**EXERCISE DIRECTIONS:** Copy each line from the entries that the word "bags" appears in.

BEGIN THE INPUT

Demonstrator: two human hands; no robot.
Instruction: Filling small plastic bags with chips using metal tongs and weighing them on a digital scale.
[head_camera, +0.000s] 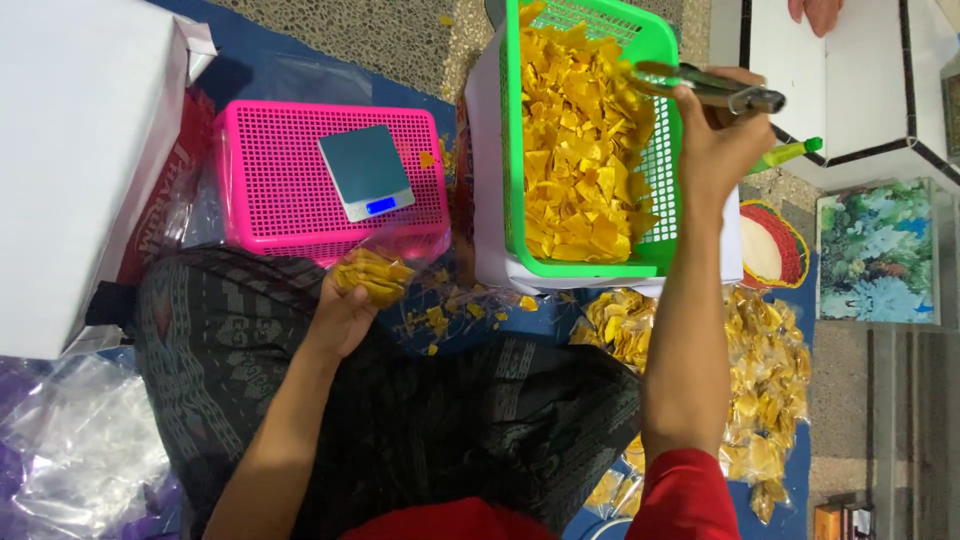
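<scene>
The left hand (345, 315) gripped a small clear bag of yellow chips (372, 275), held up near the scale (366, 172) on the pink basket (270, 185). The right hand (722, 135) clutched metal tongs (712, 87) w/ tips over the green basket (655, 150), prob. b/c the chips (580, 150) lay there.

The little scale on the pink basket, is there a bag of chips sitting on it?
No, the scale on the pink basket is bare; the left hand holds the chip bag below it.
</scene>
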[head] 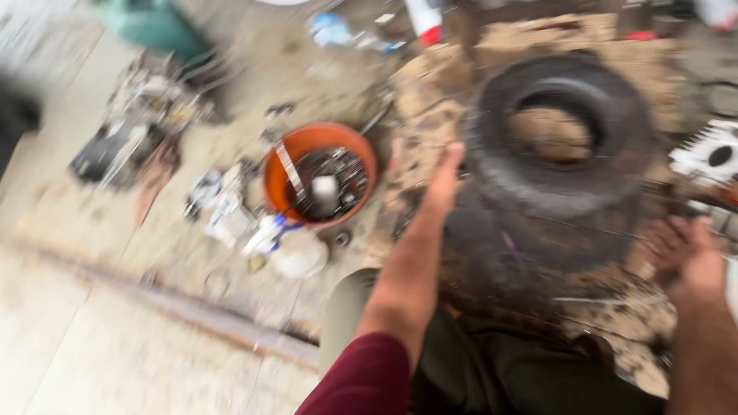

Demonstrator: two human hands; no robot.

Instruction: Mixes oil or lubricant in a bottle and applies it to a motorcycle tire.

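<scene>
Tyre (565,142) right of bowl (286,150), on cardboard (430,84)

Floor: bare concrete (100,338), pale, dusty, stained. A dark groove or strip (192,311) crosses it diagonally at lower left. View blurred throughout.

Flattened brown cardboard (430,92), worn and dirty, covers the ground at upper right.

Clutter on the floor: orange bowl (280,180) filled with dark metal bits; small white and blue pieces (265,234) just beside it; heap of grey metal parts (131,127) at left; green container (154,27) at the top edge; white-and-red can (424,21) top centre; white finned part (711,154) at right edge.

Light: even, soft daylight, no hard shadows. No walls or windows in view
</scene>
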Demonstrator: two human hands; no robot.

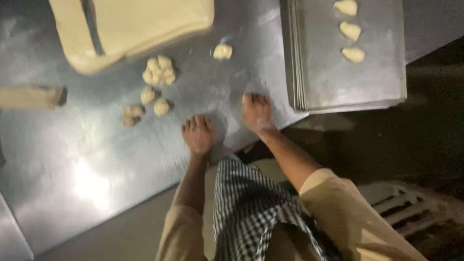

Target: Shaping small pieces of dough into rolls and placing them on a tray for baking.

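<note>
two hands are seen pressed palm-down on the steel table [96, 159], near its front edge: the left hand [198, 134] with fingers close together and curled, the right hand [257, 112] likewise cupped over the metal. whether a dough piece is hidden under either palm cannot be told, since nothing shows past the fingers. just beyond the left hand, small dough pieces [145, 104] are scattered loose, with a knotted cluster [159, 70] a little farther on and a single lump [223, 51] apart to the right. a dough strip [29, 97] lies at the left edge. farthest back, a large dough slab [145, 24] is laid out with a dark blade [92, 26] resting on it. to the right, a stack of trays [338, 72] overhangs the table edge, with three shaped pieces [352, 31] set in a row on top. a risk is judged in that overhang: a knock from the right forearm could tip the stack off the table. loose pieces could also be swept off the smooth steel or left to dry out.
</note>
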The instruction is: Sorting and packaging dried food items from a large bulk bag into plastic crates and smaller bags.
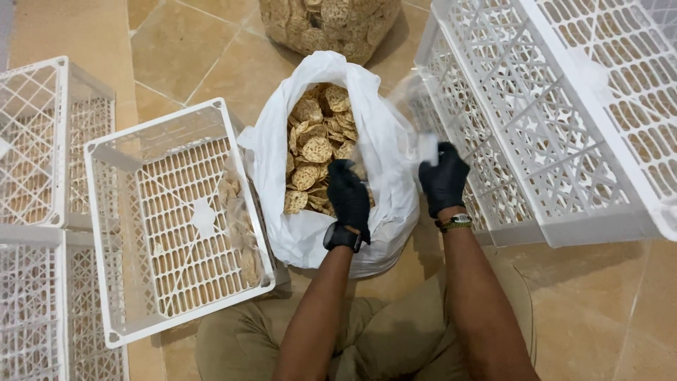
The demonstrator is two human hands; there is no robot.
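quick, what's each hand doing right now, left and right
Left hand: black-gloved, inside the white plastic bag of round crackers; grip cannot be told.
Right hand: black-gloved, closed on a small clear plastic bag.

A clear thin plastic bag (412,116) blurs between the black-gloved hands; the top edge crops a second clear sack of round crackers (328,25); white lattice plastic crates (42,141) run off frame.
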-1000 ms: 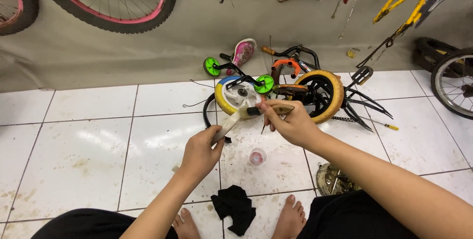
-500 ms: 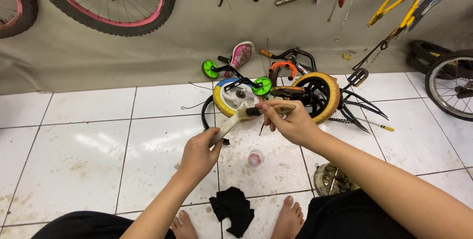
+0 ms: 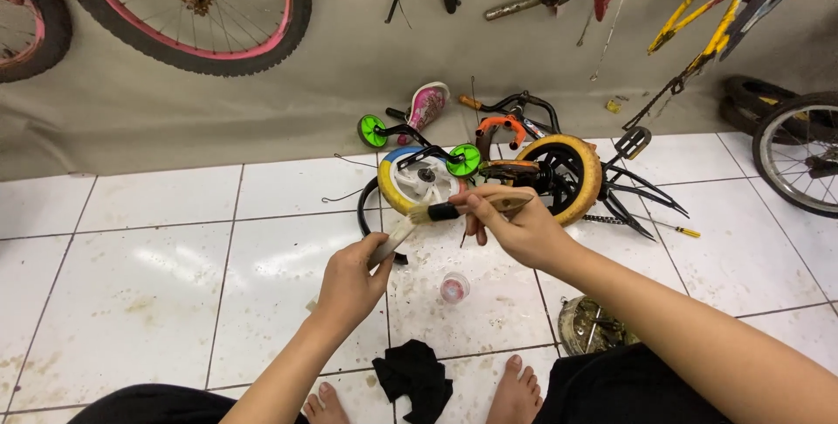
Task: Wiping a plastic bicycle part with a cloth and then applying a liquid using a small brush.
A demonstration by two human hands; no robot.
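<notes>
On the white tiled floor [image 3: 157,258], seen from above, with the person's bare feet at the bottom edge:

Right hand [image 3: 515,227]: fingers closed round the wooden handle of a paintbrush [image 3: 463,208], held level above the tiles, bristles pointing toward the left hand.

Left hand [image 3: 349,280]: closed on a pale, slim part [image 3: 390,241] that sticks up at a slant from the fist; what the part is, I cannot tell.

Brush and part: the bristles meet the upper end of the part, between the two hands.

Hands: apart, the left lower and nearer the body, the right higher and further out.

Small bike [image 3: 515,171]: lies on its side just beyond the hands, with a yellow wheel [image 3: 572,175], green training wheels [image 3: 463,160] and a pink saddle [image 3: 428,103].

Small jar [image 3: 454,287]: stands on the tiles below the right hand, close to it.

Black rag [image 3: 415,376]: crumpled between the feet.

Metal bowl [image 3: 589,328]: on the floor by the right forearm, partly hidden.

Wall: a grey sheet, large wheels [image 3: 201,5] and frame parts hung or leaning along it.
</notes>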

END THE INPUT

**OUTPUT OF THE EXERCISE:**
Instruction: Filling small plastic bags with chips using metal tongs and weighing them on a digital scale.
The instruction is: Sorting and packaging dried food items from a large bulk bag into plastic crates and smaller bags.

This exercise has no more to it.